Em segundo lugar na lista dos estados com o maior volume de recursos parados em conta bancária está o Rio de Janeiro, do governador Sérgio Cabral. O governo mantém R$40,2 milhões para financiar nove projetos de construção e reforma de presídios. Parte dos recursos, R$10,1 milhões, foi repassada em 2005 para a construção da cadeia pública de Magé. O projeto, que permitiria o abrigo de 336 presos, não saiu da gaveta até hoje por "mudança no programa de trabalho" e "pendências de licitação", conforme relatório da Caixa enviado ao Ministério da Justiça.

As dificuldades se repetem em projetos mais recentes, como a construção da penitenciária Jovens Adultos, em Gericinó.
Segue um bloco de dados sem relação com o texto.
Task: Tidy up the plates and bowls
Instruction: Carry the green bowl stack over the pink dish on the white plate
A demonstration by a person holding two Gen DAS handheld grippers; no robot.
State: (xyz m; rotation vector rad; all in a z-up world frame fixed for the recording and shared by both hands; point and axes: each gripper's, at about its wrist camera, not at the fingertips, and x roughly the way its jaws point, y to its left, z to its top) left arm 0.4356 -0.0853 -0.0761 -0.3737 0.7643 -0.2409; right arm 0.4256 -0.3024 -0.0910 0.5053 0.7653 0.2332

O governo do estado recebeu R$14,7 milhões ano passado, mas a proposta não decolou por "pendência de licitação e engenharia". Os embaraços se avolumam em Rondônia, do governador Ivo Cassol. O estado está com R$33,4 milhões para vários projetos, entre eles a construção de uma penitenciária em Porto Velho. O sistema penitenciário do estado é tão precário que motivou denúncia contra o governo brasileiro na Comissão de Direitos Humanos da OEA.

Em 2004, uma rebelião no presídio de Urso Branco, em Porto Velho, chocou o país. Líderes do motim mataram 12 colegas, alguns degolados. Desde então, a reforma do sistema penitenciário local se tornou urgência nacional. Mas nem assim as obras de construção e reforma de cadeias no estado deslancham. A construção do presídio de Porto Velho esbarrou em "pendências de documentação de engenharia". Até a reforma do presídio Aníbal Bruno, em Recife, sofre com entraves da administração pública.
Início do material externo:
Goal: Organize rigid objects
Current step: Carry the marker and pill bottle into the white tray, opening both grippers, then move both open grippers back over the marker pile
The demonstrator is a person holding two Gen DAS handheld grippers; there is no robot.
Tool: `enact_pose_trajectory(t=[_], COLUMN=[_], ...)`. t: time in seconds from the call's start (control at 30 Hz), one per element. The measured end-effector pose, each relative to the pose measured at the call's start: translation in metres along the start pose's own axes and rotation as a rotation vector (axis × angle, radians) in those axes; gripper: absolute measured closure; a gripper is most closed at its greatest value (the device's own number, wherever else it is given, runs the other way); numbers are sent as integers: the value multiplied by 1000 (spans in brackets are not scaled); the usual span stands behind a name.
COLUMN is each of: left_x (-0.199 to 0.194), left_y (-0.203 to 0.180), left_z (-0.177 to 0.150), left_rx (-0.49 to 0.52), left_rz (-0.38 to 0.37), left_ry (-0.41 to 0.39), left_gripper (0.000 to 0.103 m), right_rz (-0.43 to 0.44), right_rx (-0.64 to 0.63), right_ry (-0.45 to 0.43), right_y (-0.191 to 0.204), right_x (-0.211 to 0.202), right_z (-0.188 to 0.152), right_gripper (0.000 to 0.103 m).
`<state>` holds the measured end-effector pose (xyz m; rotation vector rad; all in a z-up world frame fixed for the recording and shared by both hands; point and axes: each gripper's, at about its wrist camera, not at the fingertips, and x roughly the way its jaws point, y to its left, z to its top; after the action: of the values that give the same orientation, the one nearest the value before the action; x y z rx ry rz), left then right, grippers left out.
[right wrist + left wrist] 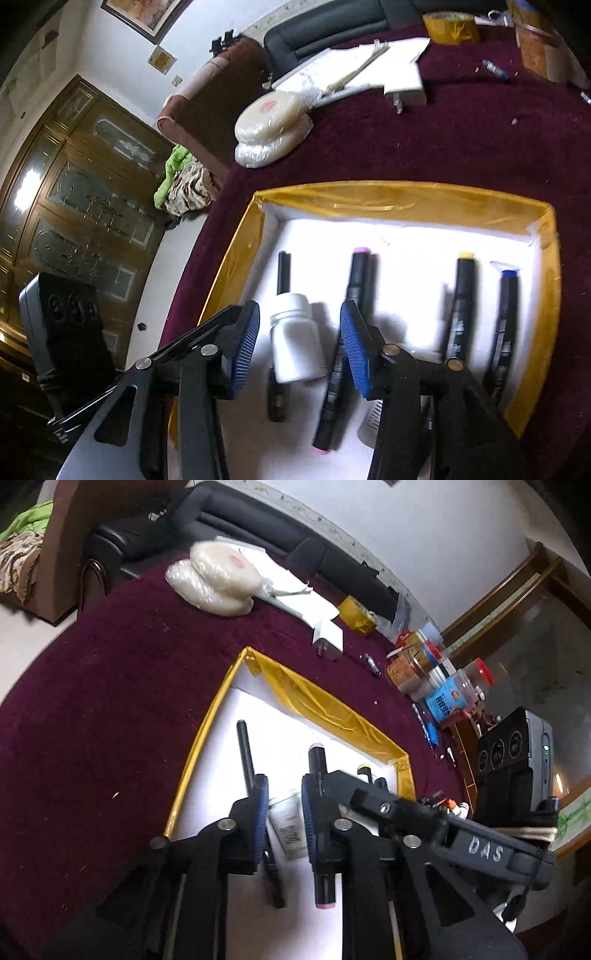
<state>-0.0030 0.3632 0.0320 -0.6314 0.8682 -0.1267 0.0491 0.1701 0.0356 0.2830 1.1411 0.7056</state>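
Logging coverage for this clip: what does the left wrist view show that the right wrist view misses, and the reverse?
Only the left wrist view shows the jars with red lids at the table's far side and the left gripper, open over the tray.

Only the right wrist view shows the yellow-capped marker and blue-capped marker full length, the wooden glass-door cabinet, and the right gripper, open around the white bottle.

Both show the yellow-edged tray, the pink-capped marker, the wrapped round cakes, the white charger plug and the yellow tape roll.
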Motion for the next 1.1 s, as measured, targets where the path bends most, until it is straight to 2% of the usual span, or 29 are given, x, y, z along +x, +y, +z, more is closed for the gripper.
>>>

O governo de Eduardo Campos mantém na conta R$9,8 milhões destinados à divisão do Aníbal Bruno em três unidades independentes. O projeto empacou por "pendências de engenharia, licitação e documentação jurídica".
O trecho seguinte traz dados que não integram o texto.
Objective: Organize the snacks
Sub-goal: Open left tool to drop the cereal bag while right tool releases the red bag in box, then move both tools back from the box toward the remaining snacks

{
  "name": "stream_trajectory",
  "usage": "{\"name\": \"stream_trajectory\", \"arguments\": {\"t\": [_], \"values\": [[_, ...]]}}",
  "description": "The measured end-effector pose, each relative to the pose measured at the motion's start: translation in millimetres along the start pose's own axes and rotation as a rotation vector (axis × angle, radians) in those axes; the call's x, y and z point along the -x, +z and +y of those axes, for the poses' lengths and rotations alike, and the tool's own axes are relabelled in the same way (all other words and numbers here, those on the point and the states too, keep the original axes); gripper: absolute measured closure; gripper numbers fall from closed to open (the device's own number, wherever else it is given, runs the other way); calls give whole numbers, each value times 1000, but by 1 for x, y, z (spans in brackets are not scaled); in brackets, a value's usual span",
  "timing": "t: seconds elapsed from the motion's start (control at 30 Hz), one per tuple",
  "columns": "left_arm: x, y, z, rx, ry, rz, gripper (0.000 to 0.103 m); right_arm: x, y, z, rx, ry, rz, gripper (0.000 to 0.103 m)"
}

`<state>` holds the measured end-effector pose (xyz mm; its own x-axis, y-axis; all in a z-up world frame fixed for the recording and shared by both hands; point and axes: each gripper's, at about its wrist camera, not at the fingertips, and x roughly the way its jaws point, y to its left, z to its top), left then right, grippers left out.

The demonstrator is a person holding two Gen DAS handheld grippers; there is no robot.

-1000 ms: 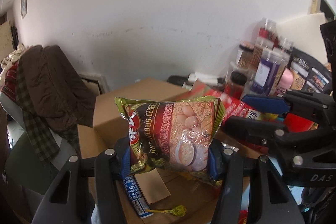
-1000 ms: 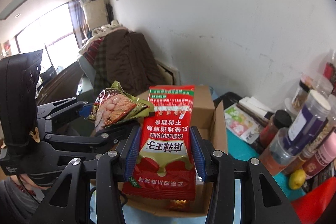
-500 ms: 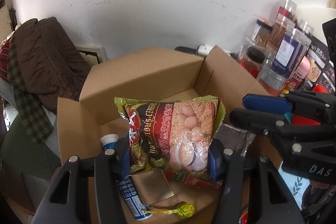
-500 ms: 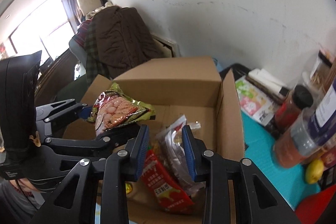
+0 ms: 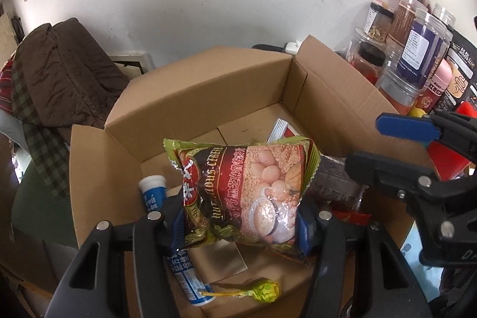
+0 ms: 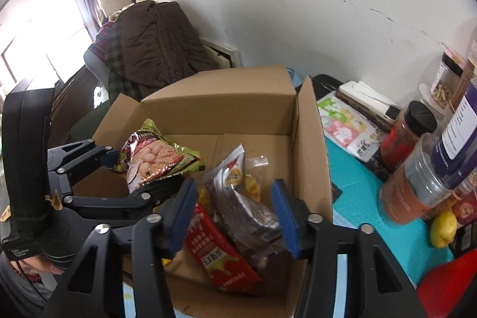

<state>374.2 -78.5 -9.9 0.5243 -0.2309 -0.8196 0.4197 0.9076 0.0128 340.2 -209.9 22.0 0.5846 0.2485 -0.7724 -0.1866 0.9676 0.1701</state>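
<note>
My left gripper [image 5: 238, 216] is shut on a green and maroon cereal packet [image 5: 247, 189] and holds it over the open cardboard box [image 5: 193, 85]. The packet also shows in the right wrist view [image 6: 155, 157]. My right gripper [image 6: 235, 213] is open and empty above the box [image 6: 310, 145]. Below it in the box lie a red snack packet [image 6: 220, 255] and a dark clear-fronted packet [image 6: 247, 204]. The right gripper also shows in the left wrist view [image 5: 387, 145].
In the box lie a blue and white tube [image 5: 155, 195] and a green lollipop [image 5: 265, 291]. Several jars and bottles [image 6: 417, 175] and a lemon [image 6: 444, 228] stand on the teal table at the right. A brown coat [image 5: 59, 64] hangs at the left.
My right gripper opened and let the red packet drop into the box. Both grippers have moved down and closer over the box; the left still holds its packet.
</note>
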Motion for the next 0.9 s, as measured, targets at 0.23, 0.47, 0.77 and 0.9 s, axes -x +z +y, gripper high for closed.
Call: {"name": "stream_trajectory", "arguments": {"t": [0.23, 0.47, 0.77, 0.9], "values": [[10, 1, -2, 7, 72, -19, 29, 7, -3, -3, -2, -35, 1, 36], [36, 5, -5, 10, 92, -58, 29, 20, -5, -2, -2, -50, -14, 36], [76, 6, -10, 16, 96, -117, 29, 55, -2, 10, 20, -68, -75, 36], [100, 4, -14, 12, 101, -155, 29, 74, -3, 16, 29, -77, -110, 36]]}}
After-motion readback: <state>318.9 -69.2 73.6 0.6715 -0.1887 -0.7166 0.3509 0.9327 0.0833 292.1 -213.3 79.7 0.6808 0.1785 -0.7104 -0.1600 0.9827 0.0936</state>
O diretor do Departamento Penitenciário Nacional (Depen), Airton Michels, reconhece o drama do sistema carcerário do país, mas acha natural a demora nas obras. O país tem 470 mil presos e um déficit aproximado de 170 mil vagas. Há cerca de 500 mil mandados de prisão não cumpridos:

- Não posso afirmar que esses atrasos são negligência dos estados. Obras como essas demoram em qualquer lugar porque envolvem muitos interesses. A população rejeita.

As falhas do sistema carcerário multiplicam a violência. Pelos dados do CNPC, aproximadamente 70% dos presos que deixam a cadeia voltam a cometer crimes. A taxa de reincidência na Europa e nos EUA gira em torno de 16%. Na Argentina, no Chile e no Uruguai, são inferiores a 25%. Para Geder Gomes, parte do problema se deve à falta de gestores profissionais.

- Tinha que haver gestores com experiência de administração. Hoje, os gestores (delegados, promotores) são engolidos pela burocracia.